# [Your goal]
Looking through the listing below, state how many lines have the word "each" in them. Only the number should be given.

....

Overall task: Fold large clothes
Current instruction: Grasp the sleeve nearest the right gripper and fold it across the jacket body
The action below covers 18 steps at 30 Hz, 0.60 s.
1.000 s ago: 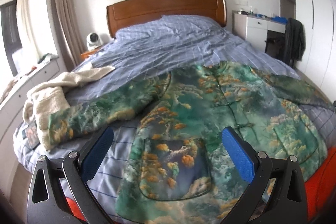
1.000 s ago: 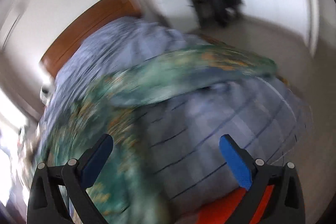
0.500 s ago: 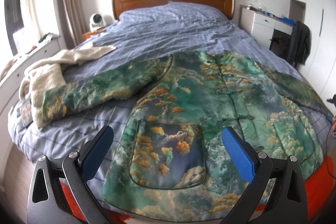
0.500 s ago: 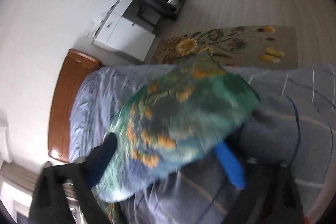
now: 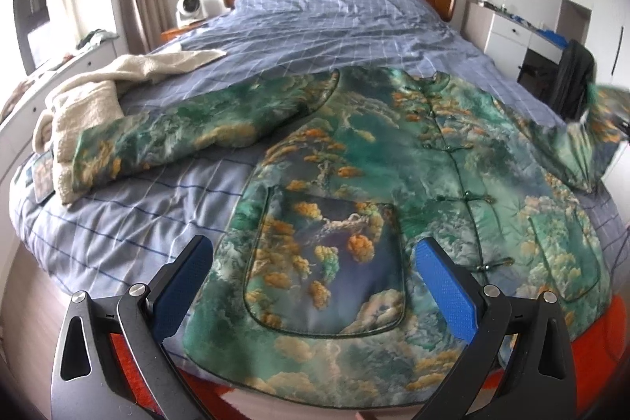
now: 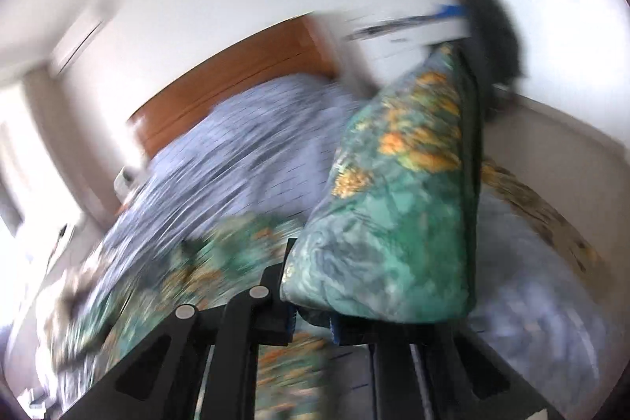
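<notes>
Jacket (image 5: 393, 160) lies front up, spread across bed (image 5: 315, 26). Right tongs (image 6: 311, 325) pinching right sleeve (image 6: 397, 219), cuff lifted off bed. Left tongs (image 5: 315, 286) spread, empty, above hem. Sleeve fold underway; next, probably lay it across chest

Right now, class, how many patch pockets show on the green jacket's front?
2. The left pocket lies on the jacket left of the button line; the right pocket lies right of it.
</notes>
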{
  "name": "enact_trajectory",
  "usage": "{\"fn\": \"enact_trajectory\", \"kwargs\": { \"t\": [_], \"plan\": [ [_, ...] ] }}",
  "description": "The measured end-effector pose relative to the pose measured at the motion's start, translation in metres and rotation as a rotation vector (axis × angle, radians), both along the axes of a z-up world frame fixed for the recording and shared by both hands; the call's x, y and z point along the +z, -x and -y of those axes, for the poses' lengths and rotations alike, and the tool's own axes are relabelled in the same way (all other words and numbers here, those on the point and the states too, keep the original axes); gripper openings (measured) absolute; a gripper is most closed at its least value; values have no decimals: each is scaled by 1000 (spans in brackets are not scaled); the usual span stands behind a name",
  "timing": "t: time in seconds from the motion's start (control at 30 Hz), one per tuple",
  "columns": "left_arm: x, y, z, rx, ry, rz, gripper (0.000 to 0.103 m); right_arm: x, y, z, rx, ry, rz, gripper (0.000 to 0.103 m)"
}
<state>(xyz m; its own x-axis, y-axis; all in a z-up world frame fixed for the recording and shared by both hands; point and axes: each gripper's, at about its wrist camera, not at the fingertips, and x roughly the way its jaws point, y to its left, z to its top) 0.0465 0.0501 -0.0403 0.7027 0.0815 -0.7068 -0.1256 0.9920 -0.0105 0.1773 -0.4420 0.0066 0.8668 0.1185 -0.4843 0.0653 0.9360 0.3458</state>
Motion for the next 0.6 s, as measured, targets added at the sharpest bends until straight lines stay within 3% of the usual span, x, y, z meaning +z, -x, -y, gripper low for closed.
{"fn": "enact_trajectory", "kwargs": {
  "t": [0.1, 0.23, 0.37, 0.43, 0.47, 0.5, 0.57, 0.6],
  "plan": [
    [-1, -1, 2, -7, -1, -1, 103, -13, -18, -78, 147, 110, -54, 12],
    [-6, 1, 2, -17, -7, -18, 103, -59, -35, -162, 282, 222, -169, 11],
    [-14, 0, 2, -35, -11, -47, 103, -105, -19, -220, 361, 348, -241, 12],
    [-17, -4, 4, -54, -6, -59, 103, -120, -10, -237, 373, 384, -256, 18],
    [-17, -8, 5, -66, 1, -64, 103, -123, -6, -238, 378, 388, -262, 30],
    [-18, -11, 7, -77, 9, -68, 103, -125, -3, -239, 397, 378, -267, 48],
    [-18, -22, 10, -115, 48, -80, 103, -125, 6, -237, 448, 335, -269, 64],
    [-18, -28, 12, -133, 71, -88, 103, -124, 11, -236, 460, 325, -263, 66]
  ]
}}
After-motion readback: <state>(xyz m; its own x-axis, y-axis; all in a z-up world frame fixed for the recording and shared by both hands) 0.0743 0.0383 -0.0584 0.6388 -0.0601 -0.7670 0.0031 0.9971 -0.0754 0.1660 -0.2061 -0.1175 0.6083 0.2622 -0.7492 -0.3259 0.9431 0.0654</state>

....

# [Result]
2